Hoy tocaba visita con mi neumóloga. Siguen sin tener los resultados de todas las pruebas que me han hecho, ergo, sigo sin saber qué enfermedad auto inmune tengo. Supongo que hoy, como no me tengo que angustiar por ninguna prueba próxima, me ha invadido la dichosa «desazón».
Bueno sí. Me han aparecido unas ronchas de piel seca en algunas partes de mi cuerpo, así que me derivan también a dermatología… Seguimos para bingo. Estoy agradecida por que están haciendo todo lo posible por encontrar lo que tengo y no escatiman en pruebas. Pero yo ya estoy al límite de tanta prueba, pinchazo y médico.
No puedo más.
Cada día se me hace mas difícil todo. ¿Qué será lo que tengo? ¿Será peor que el puto cáncer? Confío que no. ¿Se solucionará con pastillas y ya está? Porque claro, no es algo que se cure.. parece ser que será algo crónico.
No quiero entrar en el victimismo, lo escribía en mi último post, lo estoy llevando bien…. Hasta ahora. Ultimamente mi fortaleza se empieza a resquebrajar y empieza a asomar por sus grietas la inevitable pregunta de , «¿por qué a mi?«. Con la de gente HDLGP que hay por ahí, ¿por qué me toca a mi toda esta mierda? Nunca me he considerado una mala persona. Pero es lo que hay. No queda otra que seguir aguantando.
Me dice mi pneumóloga que ande. Ni eso me apetece. Cada vez me cuesta más centrarme para estudiar o hacer algo productivo y cada vez tengo mas ganas de pasarme los días tirada en el sofá como una ameba viendo la tele. El sitio por el que me gustaría andar está a más de 1.000 kilómetros de mi. Ni el mar me calma.
Aun así hace unos días me he propuesto y me voy a obligar a hacer, varias rutinas cada semana:
- Escribir un post en uno de mis otros dos blogs
- Ordenar algo de la casa que esté desordenado
- Estudiar un mini curso de algo
Objetivos SMART. Asumibles en el tiempo y con capacidad de ser cumplidos. ¿ Para qué? Pues para seguir sintiendo que sirvo para algo.Y para seguir entrenando mi mente y moviendo mis manos.

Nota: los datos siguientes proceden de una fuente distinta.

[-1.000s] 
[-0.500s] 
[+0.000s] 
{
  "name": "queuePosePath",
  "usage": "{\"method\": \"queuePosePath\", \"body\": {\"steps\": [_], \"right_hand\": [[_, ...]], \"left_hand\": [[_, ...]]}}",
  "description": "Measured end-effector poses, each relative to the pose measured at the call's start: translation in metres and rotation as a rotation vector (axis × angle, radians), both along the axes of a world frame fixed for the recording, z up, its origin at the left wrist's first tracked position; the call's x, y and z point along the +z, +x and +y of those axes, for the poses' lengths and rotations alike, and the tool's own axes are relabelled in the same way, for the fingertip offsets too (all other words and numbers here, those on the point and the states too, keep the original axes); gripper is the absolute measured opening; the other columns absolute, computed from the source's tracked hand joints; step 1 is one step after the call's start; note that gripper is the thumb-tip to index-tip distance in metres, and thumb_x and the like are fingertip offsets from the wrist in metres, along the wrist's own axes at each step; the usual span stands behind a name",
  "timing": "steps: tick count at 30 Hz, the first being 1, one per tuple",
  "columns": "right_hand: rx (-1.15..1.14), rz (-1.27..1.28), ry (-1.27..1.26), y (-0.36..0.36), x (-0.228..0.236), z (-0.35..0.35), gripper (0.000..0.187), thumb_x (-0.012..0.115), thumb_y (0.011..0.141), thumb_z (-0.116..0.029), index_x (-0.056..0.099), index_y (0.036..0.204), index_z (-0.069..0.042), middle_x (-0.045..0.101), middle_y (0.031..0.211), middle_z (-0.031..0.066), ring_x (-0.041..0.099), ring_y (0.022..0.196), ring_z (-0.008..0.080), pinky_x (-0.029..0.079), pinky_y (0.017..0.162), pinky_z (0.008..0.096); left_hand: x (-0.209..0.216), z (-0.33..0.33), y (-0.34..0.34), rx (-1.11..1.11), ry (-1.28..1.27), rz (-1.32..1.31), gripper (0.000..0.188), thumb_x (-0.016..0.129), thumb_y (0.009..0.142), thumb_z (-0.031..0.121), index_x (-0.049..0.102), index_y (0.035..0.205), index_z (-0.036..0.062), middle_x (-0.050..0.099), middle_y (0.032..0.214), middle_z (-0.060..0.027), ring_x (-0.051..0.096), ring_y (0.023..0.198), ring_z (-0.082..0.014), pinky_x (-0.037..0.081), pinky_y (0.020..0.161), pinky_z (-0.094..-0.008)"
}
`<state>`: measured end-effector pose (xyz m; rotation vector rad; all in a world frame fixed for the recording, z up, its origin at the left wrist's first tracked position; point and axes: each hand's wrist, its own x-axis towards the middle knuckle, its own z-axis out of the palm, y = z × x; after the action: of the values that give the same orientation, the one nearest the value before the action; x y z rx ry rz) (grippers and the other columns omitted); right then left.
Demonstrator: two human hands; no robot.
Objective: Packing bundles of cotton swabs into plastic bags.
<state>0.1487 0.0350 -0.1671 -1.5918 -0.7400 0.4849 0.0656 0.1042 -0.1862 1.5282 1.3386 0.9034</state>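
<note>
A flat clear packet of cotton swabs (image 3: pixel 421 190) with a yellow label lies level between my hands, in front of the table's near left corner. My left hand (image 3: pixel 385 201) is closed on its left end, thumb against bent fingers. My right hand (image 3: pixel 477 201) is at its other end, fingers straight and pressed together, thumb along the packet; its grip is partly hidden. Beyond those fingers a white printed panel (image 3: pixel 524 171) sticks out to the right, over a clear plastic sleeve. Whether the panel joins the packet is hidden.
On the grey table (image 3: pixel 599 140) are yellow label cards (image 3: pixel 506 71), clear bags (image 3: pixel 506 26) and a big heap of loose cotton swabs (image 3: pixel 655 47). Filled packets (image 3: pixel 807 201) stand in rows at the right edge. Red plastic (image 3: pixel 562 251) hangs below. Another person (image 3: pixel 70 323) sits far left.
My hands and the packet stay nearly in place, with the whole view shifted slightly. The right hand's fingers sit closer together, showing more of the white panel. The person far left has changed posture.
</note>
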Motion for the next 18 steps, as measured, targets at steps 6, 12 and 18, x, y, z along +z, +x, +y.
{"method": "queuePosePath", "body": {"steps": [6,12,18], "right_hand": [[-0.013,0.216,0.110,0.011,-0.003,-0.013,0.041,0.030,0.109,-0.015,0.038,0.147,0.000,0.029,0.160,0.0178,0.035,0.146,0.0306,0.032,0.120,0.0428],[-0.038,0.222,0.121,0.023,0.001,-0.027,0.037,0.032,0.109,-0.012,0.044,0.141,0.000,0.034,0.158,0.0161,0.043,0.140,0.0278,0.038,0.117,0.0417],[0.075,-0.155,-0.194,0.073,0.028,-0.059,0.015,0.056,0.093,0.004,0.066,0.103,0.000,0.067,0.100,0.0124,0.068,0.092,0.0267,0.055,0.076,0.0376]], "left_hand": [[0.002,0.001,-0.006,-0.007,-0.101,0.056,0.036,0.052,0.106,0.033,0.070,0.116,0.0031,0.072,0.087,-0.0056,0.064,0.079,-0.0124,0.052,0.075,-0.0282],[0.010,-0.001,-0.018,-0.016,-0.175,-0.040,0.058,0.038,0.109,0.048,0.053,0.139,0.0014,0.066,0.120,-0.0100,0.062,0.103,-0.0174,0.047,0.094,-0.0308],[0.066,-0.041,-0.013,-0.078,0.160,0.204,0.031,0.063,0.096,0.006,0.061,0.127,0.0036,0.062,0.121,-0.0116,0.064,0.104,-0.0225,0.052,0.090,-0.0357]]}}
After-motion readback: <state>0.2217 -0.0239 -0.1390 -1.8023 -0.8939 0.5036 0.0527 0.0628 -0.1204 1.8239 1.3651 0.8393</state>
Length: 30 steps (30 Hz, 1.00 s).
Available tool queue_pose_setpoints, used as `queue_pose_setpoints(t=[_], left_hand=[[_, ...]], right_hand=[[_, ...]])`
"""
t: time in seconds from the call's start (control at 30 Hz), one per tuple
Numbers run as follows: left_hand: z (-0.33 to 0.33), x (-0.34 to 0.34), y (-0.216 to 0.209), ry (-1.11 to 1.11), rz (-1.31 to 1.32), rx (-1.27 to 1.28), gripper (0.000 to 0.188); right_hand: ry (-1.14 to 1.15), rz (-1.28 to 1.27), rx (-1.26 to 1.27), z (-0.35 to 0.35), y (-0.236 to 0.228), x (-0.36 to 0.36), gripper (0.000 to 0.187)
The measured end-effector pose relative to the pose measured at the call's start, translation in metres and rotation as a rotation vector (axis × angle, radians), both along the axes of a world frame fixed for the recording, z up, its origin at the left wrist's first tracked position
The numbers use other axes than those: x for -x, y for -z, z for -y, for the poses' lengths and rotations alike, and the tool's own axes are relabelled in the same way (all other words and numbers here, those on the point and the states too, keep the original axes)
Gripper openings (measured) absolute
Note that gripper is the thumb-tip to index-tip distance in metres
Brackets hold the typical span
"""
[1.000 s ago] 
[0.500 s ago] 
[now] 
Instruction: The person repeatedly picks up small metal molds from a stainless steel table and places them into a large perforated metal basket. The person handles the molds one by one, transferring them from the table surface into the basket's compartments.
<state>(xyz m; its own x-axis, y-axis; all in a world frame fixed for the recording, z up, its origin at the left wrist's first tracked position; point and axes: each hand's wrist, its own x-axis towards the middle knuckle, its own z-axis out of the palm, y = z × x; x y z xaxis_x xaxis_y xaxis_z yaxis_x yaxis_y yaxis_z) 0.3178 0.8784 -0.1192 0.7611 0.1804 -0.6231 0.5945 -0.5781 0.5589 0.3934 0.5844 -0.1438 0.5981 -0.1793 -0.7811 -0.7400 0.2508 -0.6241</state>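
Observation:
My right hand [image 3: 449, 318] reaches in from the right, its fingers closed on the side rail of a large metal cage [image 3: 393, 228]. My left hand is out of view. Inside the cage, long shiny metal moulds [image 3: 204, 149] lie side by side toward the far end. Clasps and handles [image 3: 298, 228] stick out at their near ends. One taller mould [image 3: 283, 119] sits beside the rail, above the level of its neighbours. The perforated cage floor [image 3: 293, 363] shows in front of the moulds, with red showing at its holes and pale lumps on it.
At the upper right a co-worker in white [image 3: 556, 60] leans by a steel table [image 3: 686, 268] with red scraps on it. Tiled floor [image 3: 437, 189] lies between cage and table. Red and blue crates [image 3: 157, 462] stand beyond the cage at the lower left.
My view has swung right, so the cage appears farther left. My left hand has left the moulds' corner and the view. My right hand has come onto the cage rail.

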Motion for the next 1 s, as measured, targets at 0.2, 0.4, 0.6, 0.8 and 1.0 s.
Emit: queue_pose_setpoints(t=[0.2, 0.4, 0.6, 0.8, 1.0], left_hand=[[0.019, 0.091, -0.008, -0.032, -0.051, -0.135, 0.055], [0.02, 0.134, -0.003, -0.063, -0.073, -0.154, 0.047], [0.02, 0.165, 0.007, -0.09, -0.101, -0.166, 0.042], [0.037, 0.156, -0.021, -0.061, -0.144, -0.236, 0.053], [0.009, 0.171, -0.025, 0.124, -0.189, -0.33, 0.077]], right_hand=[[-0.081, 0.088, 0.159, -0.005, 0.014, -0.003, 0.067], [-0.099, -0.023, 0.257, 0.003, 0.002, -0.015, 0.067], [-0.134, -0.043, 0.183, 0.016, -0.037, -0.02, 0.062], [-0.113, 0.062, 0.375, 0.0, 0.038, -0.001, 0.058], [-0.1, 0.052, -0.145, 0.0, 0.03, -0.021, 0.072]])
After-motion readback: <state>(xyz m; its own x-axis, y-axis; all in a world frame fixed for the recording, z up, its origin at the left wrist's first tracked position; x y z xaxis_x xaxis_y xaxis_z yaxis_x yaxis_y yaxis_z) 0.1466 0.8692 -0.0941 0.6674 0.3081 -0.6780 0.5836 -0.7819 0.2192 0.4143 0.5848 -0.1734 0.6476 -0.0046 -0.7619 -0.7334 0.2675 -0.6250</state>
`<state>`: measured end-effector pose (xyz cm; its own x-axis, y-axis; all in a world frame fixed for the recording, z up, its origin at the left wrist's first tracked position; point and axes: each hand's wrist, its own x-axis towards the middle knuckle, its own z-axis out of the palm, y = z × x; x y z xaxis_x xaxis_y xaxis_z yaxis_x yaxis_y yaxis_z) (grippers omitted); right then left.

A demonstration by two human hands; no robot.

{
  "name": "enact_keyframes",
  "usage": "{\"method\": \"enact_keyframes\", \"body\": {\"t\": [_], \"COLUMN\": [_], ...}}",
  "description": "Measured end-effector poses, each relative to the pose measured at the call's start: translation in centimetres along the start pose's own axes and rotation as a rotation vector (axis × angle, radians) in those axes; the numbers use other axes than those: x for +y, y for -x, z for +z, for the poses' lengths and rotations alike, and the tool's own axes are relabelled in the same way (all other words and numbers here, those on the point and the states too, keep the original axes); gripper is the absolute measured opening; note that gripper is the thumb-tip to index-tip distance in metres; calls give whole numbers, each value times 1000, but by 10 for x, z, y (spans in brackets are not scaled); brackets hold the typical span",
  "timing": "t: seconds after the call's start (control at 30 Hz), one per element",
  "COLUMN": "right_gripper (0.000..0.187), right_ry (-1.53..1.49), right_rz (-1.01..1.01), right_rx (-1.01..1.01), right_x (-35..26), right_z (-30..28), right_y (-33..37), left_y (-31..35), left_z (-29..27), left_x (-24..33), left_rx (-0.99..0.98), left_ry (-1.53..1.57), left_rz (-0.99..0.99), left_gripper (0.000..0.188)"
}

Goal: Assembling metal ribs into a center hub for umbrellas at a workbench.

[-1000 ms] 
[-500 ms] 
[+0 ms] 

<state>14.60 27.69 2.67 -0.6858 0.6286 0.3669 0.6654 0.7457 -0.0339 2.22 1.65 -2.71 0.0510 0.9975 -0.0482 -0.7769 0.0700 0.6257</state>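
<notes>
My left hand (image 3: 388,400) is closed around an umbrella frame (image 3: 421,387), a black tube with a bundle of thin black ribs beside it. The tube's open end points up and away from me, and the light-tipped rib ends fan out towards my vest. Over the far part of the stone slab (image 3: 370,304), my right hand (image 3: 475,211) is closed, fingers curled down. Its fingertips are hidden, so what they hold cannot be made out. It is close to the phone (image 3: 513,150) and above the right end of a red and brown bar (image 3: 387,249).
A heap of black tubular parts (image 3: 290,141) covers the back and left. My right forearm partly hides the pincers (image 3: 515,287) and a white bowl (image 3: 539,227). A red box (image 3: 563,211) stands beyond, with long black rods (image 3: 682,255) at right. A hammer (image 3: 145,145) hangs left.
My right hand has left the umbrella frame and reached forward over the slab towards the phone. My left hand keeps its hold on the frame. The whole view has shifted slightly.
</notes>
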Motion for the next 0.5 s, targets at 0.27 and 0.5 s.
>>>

Hoy me preguntaba mi neumóloga si me vería capaz de volver a trabajar ahora. Pues no he dudado en responder. NO. No estoy preparada. Ni psicológicamente ni físicamente. No se si aguantaría varias horas de pie dando clase, subiendo y bajando escaleras, conduciendo 100 kms cada día… Ojalá supiera que sí, que lo aguanto. Pero no me veo capaz. Si ya nada más despertar cada mañana tengo que esperar una media hora para levantarme hasta que mi cuerpo se despierta…. Como para volver a trabajar estoy. Con los dedos cortados, las manos hinchadas…
Así que nada. Seguiré como un caballo con anteojeras. Hoy he buscado el nombre de esa pieza que se les pone para que solo vean el camino que tienen frente a ellos. Es un poco como me siento desde hace un año. Como esos caballos.